◆ **TASK PROMPT**: All of the data below should be repeated exactly. Pictures should not be included.

◆ **COLLECTED MATERIAL**:

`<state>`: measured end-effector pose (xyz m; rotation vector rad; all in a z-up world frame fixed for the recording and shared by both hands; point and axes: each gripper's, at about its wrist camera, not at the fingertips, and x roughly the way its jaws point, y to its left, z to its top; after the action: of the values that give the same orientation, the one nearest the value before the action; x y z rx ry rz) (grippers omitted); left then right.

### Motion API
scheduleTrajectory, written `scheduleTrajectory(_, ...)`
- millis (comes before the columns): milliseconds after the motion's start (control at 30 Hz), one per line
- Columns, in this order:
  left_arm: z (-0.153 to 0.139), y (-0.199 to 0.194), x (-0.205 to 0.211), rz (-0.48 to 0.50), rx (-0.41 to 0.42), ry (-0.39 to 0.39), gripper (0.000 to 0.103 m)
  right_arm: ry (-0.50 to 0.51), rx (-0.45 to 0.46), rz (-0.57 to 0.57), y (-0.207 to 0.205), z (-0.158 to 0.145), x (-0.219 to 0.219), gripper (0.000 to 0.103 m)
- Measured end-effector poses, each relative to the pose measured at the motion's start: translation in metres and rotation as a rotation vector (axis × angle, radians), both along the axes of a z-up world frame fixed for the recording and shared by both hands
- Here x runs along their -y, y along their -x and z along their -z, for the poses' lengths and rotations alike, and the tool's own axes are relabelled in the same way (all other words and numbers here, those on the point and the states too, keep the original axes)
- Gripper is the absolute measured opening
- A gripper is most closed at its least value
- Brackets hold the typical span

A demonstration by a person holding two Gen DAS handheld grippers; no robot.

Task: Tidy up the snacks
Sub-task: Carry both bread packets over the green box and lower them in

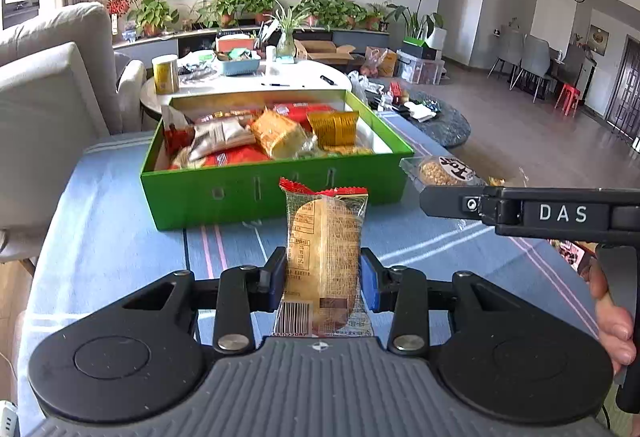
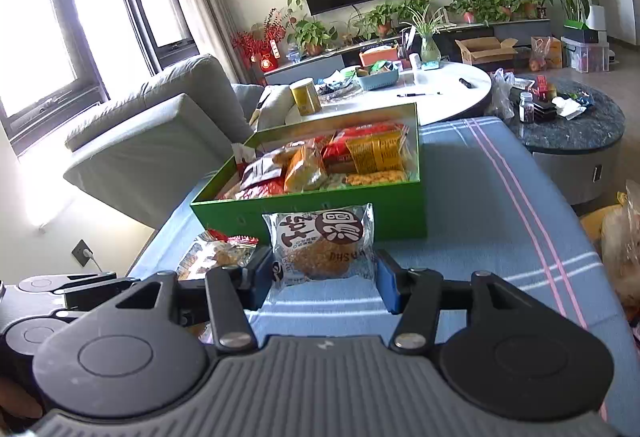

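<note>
A green box (image 1: 272, 193) full of snack packets stands on the blue striped cloth; it also shows in the right wrist view (image 2: 320, 215). My left gripper (image 1: 324, 273) is shut on a clear red-topped cake packet (image 1: 324, 249), held upright in front of the box. My right gripper (image 2: 322, 277) is shut on a round cracker packet with a brown label (image 2: 322, 245), also just in front of the box. In the left wrist view that packet (image 1: 442, 171) and the right gripper's side (image 1: 444, 203) show at the right. The left gripper's packet (image 2: 216, 251) shows at the right wrist view's left.
A grey sofa (image 1: 52, 89) stands left of the table. Behind the box is a white round table (image 2: 444, 93) with a gold tin (image 2: 306, 97) and a blue basket. A dark round side table (image 2: 576, 125) with clutter sits at the right.
</note>
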<state>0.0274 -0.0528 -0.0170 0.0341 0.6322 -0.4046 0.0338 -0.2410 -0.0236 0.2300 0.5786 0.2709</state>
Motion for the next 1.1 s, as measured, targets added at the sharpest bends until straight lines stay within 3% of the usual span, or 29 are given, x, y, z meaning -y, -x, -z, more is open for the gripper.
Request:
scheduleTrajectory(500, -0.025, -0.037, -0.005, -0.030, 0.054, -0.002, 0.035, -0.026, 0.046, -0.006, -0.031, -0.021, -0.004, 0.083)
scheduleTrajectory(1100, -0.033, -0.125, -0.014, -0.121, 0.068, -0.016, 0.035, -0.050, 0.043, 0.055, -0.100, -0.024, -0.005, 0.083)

◆ **ANSWER TO THIS PROBLEM**:
`<state>`: measured end-effector pose (xyz m; rotation vector rad; all in a z-up world frame fixed for the recording and shared by both hands; point and axes: each gripper's, at about its wrist camera, not at the fingertips, and x roughly the way its jaws point, y to its left, z to its top; after the action: of the values that give the same orientation, the one nearest the value before the action; x y z rx ry rz) (grippers omitted); left then right.

### Motion API
scheduleTrajectory, written `scheduleTrajectory(_, ...)`
- millis (comes before the columns): milliseconds after the motion's start (control at 30 Hz), one per line
- Columns, in this order:
  left_arm: z (-0.153 to 0.139), y (-0.199 to 0.194), x (-0.205 to 0.211), rz (-0.48 to 0.50), rx (-0.41 to 0.42), ry (-0.39 to 0.39), gripper (0.000 to 0.103 m)
  right_arm: ry (-0.50 to 0.51), rx (-0.45 to 0.46), rz (-0.57 to 0.57), y (-0.207 to 0.205), z (-0.158 to 0.145), x (-0.219 to 0.219), gripper (0.000 to 0.103 m)
- Measured end-effector poses, each relative to the pose measured at the motion's start: translation in metres and rotation as a rotation vector (axis × angle, radians), both along the axes of a z-up world frame fixed for the recording and shared by both hands
- Here x runs along their -y, y along their -x and z along their -z, for the poses' lengths and rotations alike, and the tool's own axes are relabelled in the same way (all other words and numbers here, those on the point and the states too, keep the original axes)
- Gripper is the absolute measured opening
- A gripper is most closed at its least value
- Brackets hold the typical span

A demonstration by a person holding two Gen DAS handheld grippers; no robot.

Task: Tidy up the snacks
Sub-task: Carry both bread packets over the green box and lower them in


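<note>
A green box (image 1: 272, 193) full of snack packets stands on the blue striped cloth; it also shows in the right wrist view (image 2: 320, 215). My left gripper (image 1: 324, 273) is shut on a clear red-topped cake packet (image 1: 324, 249), held upright in front of the box. My right gripper (image 2: 322, 277) is shut on a round cracker packet with a brown label (image 2: 322, 245), also just in front of the box. In the left wrist view that packet (image 1: 442, 171) and the right gripper's side (image 1: 444, 203) show at the right. The left gripper's packet (image 2: 216, 251) shows at the right wrist view's left.
A grey sofa (image 1: 52, 89) stands left of the table. Behind the box is a white round table (image 2: 444, 93) with a gold tin (image 2: 306, 97) and a blue basket. A dark round side table (image 2: 576, 125) with clutter sits at the right.
</note>
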<state>0.0274 -0.0528 -0.0170 0.0341 0.6322 -0.4046 0.0338 -0.2410 -0.0236 0.2300 0.5786 0.2709</state>
Motion for the next 1.1 s, as measured, targets added at the sharpest bends until straight lines stay within 3% of the usual span, or 29 are given, x, y, z meaning -y, -x, -z, more is open for the gripper.
Request:
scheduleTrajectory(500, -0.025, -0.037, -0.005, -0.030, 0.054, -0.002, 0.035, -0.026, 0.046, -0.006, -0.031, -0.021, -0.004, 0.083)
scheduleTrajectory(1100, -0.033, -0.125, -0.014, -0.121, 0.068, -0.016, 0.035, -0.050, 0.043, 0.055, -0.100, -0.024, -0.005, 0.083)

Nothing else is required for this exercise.